Shortly after Ahmed was forcibly called up in 1982, an army officer suggested that he join the party. If not, the officer said, Ahmed would be sent to the front. A small opportunity to defy the government had presented itself. "What," replied Ahmed, "are all those people up there defending the country not party members?" The officer seemed nonplused at his impertinence and told him to shut up.
Ahmed says he spent five wasted years at the front but never had to fight the Iranians. In 1988, when the cease-fire was announced, he and his comrades emptied their rifles into the air in celebration.
The conflict was pointless, he said. "The only effect of the war was dead bodies." Iran acknowledged that nearly 300,000 people died in the war; estimates of the Iraqi dead range from 160,000 to 240,000.
Gulf War
The suffering continued with Iraq's 1990 invasion of Kuwait and the ensuing Gulf War. United Nations sanctions paralyzed the economy -- and the Iraqi branch of Ahmed's company -- until the government agreed in 1996 to a U.N. program that would allow it to use oil money to buy food and medicine, begin rebuilding the country and pay war reparations.
Ahmed began to have more to do at the office.
Because of the U.N. oil-for-food program, business is good now.
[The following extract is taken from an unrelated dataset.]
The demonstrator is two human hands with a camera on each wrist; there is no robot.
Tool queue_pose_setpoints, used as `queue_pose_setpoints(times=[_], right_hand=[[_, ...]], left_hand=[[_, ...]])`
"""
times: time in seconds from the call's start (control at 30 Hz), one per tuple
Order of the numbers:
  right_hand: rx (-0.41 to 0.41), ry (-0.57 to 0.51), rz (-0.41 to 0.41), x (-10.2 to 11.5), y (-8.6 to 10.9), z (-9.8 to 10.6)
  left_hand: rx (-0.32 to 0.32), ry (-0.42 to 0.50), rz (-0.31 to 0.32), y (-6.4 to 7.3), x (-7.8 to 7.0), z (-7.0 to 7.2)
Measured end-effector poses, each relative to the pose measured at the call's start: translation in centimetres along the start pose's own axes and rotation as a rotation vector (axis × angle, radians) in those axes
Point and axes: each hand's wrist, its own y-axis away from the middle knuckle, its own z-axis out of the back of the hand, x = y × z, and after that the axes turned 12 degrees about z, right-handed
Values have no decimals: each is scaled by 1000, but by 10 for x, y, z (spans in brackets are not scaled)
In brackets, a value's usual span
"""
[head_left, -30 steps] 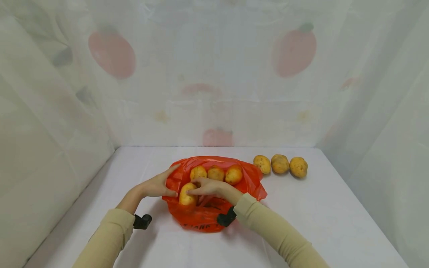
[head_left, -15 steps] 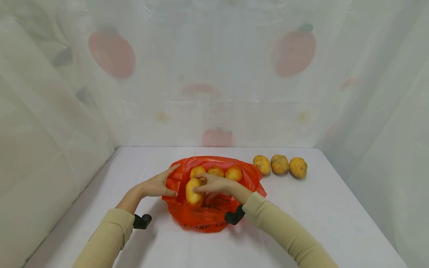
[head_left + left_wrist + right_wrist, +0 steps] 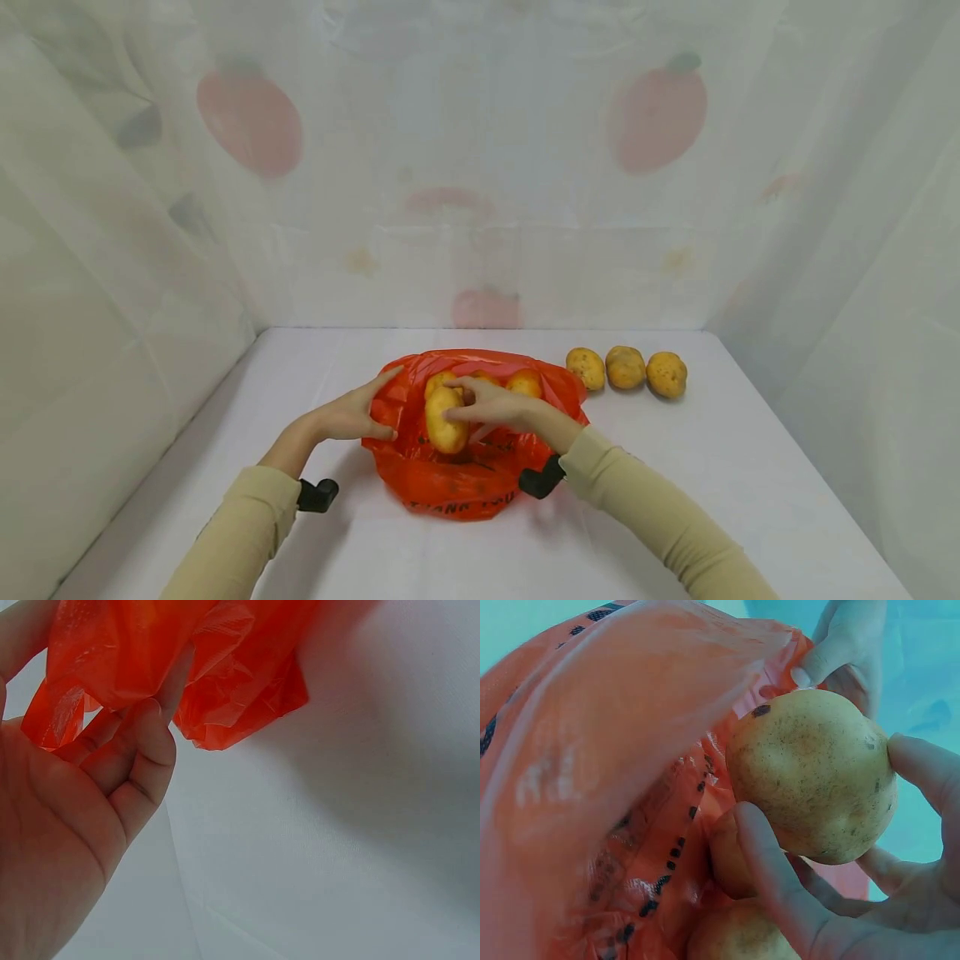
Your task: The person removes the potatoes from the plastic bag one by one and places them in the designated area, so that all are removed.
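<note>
Head view: the held potato (image 3: 446, 423) is at the bag's mouth, L of centre, w/ red film around it on all sides in this view; can't tell how far above the bag's floor it is. Long axis runs roughly near-far, near end a touch to the R; any up-down tilt is hard to judge. R hand (image 3: 498, 406) is the nearer one: it comes in from the R and grips the potato btwn thumb and fingers. R wrist view agrees: fingertips on opposite sides of the skin, a dark spot (image 3: 761, 710) on the potato's surface. L hand (image 3: 347, 417) is off to the L, w/ a gap btwn it and the potato; its fingers are bent round the L rim of the red bag (image 3: 442, 487), thumb toward the near side. So potato lies btwn the hands, touching R only.

Also in the bag, on the far side: a left potato (image 3: 439, 382), a right potato (image 3: 525, 382), plus a middle potato (image 3: 488, 377) mostly hidden behind R hand. Black lettering (image 3: 463, 506) along the bag's near side.

Outside, far R of the bag: three loose potatoes (image 3: 626, 367) in a row on the white table (image 3: 720, 500), the leftmost by the bag's R edge. Pale curtain (image 3: 480, 267) w/ faded fruit prints at the far side.
</note>
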Motion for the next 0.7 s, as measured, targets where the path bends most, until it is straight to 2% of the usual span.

But survival demands accepting the intrusions of the regime.
Ahmed suspects his international phone calls are monitored; he knows his e-mails are read by the authorities. He once complained to the state-run Internet service provider that his messages were taking days to reach their recipients. An official advised him to write more simply, presumably to speed the work of the intelligence agents vetting Ahmed's e-mail.
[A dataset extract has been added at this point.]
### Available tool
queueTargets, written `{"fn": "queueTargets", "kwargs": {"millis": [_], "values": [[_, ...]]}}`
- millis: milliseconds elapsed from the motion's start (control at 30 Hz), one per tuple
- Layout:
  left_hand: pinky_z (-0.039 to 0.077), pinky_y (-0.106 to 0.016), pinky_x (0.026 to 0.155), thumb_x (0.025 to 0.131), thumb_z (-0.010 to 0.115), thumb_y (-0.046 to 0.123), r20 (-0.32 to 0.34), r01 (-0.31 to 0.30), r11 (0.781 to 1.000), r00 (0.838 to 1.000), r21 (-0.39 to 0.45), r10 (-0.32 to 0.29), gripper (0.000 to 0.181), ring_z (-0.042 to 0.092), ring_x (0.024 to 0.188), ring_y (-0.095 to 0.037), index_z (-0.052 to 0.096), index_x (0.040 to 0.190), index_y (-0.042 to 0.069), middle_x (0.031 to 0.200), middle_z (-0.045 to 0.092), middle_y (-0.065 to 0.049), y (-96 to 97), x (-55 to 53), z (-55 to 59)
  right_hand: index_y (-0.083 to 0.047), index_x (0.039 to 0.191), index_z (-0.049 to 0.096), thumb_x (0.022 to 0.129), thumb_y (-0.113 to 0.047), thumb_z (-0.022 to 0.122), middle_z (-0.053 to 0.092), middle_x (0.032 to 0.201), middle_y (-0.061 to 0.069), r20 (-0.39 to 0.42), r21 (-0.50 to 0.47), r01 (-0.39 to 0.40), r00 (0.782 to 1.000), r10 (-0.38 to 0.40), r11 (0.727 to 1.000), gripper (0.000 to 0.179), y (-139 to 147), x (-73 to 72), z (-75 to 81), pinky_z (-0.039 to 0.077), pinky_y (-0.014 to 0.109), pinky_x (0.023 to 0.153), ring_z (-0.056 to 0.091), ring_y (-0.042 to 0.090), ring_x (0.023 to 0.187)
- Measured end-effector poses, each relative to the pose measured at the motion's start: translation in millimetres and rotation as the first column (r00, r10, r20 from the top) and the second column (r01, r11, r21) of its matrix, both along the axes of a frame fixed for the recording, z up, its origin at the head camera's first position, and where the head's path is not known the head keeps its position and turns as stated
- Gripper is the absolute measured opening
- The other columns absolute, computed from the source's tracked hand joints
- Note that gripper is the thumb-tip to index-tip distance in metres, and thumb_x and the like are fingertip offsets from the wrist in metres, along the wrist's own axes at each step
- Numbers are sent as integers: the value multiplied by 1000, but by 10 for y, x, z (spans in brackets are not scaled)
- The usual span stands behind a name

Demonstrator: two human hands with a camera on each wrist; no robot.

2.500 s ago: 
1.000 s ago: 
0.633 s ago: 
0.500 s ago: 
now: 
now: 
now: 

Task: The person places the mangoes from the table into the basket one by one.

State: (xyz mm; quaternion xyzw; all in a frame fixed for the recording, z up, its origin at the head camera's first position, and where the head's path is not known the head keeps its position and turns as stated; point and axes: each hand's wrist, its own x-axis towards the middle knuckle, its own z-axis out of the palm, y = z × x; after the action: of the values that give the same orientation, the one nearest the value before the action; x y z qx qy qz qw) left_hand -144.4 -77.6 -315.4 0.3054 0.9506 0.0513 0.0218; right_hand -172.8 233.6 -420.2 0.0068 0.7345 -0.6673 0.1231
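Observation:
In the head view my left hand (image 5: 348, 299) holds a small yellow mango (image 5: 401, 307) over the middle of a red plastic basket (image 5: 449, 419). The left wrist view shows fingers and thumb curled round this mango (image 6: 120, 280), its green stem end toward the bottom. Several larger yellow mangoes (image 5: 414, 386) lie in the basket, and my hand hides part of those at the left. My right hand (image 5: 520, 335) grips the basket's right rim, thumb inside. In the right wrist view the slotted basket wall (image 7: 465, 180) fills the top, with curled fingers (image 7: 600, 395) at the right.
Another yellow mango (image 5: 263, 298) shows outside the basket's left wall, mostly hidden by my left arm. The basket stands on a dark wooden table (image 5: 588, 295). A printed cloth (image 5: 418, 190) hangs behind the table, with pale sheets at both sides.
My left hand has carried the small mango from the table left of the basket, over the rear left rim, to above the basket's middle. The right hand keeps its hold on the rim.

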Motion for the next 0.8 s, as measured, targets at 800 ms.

With President Bush threatening to depose Saddam, Ahmed has begun to consider an American intervention in Iraq's affairs, one that might end Saddam's rule. Would he support the United States in such a war?
The quandary pains him. "This is the critical question," he said, rubbing his eyes and forehead. "We want change but we want it a different way." He is skeptical about the aftermath -- the prospect of a U.S. occupation followed by the imposition of a leadership made up of members of the exiled Iraqi opposition.